* **Problem requirements**:
Print nothing except the lines of the listing below from the line with "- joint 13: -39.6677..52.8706" to the line with "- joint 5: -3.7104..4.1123", each exactly as written, both ends included.

* **Collected material**:
= = = = =

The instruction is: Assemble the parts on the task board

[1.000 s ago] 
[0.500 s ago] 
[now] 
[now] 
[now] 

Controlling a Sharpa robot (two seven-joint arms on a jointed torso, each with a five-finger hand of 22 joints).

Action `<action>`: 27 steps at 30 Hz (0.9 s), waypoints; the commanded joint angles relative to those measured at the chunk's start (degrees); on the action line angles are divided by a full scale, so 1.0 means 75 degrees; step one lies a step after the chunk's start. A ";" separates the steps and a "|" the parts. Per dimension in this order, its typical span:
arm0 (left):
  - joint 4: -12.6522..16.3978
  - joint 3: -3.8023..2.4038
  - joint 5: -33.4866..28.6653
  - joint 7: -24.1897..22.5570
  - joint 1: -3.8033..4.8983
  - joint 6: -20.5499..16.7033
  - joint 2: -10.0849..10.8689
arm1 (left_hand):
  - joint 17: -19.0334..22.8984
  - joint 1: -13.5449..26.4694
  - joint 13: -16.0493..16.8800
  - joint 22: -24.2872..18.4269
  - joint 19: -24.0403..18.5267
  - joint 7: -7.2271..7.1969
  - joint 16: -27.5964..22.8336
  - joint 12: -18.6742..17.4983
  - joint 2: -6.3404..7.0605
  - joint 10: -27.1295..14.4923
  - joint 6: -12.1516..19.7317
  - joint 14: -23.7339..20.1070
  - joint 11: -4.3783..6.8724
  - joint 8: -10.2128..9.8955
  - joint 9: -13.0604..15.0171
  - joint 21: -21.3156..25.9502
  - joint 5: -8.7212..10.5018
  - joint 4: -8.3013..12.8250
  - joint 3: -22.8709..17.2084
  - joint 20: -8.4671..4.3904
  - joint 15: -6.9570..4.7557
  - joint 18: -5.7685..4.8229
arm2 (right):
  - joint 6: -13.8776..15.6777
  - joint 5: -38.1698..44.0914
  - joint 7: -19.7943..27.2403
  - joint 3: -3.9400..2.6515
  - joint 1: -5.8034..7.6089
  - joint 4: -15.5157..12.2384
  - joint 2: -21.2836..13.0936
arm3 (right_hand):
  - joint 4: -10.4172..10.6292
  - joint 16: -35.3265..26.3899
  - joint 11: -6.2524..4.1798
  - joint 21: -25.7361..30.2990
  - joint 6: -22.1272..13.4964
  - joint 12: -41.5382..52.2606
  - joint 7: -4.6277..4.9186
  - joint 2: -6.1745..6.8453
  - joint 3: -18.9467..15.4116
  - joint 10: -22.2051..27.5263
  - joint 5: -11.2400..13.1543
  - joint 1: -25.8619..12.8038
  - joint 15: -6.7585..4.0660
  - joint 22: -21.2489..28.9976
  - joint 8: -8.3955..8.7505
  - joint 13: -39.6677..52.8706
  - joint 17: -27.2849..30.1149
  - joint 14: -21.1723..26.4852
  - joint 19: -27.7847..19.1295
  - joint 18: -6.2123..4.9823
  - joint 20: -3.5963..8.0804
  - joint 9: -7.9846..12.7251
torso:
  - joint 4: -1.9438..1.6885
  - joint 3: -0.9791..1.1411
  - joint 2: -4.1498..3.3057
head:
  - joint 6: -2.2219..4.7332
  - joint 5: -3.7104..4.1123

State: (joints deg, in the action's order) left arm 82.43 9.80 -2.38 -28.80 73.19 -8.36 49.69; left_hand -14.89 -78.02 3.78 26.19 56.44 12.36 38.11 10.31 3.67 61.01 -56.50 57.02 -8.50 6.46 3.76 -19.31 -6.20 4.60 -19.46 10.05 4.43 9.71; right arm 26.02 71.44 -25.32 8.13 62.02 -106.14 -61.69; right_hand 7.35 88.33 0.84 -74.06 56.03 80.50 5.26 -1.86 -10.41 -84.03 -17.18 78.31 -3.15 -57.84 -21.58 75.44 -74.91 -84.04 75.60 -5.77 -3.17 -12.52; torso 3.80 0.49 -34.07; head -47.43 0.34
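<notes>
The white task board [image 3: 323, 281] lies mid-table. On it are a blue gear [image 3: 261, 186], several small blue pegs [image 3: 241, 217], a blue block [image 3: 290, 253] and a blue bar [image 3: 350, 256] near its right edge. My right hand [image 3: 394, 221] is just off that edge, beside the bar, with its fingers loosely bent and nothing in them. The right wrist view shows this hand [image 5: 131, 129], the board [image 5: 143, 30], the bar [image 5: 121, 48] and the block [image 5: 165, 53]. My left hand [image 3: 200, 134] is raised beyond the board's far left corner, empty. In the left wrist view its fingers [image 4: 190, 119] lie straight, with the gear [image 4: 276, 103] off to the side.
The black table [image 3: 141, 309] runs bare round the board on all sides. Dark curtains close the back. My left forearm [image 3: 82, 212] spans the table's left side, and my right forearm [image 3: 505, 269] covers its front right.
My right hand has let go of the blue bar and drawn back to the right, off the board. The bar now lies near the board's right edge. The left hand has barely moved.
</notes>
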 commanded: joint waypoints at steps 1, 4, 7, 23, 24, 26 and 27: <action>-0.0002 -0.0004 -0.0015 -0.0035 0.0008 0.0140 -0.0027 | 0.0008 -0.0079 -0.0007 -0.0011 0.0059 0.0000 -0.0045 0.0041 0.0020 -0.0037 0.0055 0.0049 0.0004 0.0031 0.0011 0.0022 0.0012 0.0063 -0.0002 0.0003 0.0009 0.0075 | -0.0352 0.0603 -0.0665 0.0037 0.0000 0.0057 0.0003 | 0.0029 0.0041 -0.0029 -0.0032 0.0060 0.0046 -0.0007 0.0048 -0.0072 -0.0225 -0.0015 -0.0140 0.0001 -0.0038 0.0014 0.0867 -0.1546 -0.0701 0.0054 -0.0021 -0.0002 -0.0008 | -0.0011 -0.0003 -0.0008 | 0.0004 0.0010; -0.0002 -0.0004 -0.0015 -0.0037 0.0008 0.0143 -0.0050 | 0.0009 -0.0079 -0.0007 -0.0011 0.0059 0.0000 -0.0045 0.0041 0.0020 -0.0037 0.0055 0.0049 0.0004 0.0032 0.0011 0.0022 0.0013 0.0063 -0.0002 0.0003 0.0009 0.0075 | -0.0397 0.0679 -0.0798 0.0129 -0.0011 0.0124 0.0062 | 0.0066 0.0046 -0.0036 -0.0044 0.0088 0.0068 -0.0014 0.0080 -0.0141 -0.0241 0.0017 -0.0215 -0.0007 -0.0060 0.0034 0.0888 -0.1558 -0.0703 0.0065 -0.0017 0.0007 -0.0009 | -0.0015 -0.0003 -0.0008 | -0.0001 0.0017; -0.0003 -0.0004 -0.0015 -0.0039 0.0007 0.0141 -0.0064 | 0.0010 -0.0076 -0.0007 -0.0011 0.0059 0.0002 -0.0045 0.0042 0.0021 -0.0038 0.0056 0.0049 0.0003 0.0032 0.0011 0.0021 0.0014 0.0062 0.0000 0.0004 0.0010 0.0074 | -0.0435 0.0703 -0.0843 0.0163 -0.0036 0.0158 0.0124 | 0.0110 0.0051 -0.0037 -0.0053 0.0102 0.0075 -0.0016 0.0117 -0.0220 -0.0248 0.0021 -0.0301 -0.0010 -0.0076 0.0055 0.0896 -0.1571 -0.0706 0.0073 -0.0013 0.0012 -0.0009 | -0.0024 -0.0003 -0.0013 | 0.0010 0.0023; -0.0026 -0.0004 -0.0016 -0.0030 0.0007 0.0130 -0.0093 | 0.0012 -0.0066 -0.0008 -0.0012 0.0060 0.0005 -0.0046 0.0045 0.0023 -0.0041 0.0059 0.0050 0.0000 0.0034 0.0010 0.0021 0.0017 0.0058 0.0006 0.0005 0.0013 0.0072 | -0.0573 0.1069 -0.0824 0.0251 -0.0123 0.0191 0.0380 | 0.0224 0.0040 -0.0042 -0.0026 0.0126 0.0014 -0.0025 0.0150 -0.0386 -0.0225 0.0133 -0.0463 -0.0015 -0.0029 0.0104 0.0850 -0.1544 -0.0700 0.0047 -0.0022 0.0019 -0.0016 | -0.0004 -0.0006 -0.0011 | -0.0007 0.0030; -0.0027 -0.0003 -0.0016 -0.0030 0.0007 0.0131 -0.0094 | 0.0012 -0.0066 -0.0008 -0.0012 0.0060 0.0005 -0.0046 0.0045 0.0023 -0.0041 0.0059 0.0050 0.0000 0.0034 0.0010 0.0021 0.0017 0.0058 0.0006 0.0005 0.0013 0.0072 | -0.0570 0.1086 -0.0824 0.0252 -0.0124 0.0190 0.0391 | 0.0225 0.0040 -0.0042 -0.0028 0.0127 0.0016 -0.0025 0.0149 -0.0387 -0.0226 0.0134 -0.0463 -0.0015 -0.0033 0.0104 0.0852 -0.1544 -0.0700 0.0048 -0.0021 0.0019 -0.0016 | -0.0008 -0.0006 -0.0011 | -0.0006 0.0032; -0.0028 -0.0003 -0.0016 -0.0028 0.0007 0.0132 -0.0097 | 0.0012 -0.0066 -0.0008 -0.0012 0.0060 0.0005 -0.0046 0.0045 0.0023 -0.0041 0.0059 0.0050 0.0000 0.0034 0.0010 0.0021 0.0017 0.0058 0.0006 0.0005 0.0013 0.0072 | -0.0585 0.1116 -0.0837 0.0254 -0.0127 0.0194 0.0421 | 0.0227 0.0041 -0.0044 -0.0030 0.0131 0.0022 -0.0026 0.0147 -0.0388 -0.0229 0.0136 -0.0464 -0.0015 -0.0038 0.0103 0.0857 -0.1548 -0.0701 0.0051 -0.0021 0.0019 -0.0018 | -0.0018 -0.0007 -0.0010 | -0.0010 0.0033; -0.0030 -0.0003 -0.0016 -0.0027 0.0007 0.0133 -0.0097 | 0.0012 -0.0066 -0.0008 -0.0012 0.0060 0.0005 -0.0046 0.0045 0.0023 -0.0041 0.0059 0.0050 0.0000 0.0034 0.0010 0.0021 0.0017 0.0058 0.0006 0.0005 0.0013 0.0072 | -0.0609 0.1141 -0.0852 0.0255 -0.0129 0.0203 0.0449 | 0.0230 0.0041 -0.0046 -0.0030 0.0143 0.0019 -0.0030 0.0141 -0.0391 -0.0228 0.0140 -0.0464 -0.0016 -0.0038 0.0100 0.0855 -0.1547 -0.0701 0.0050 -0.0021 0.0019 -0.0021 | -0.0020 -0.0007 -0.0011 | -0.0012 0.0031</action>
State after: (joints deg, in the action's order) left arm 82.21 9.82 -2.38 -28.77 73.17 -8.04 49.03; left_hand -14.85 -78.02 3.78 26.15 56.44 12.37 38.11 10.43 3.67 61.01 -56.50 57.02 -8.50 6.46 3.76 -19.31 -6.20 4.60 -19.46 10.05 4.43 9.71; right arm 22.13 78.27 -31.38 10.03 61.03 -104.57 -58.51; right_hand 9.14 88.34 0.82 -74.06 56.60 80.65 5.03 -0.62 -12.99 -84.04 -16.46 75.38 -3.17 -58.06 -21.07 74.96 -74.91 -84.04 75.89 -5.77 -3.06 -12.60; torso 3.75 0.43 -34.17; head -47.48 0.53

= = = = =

* **Your solution**:
  - joint 13: -39.6677..52.8706
  - joint 17: -27.2849..30.1149
  - joint 14: -21.1723..26.4852
  - joint 19: -27.7847..19.1295
  - joint 18: -6.2123..4.9823
  - joint 20: -3.5963..8.0804
  - joint 9: -7.9846..12.7251
torso:
  - joint 4: -1.9438..1.6885
  - joint 3: -0.9791..1.1411
  - joint 2: -4.1498..3.3057
head:
  - joint 6: -2.2219..4.7332
  - joint 5: -3.7104..4.1123

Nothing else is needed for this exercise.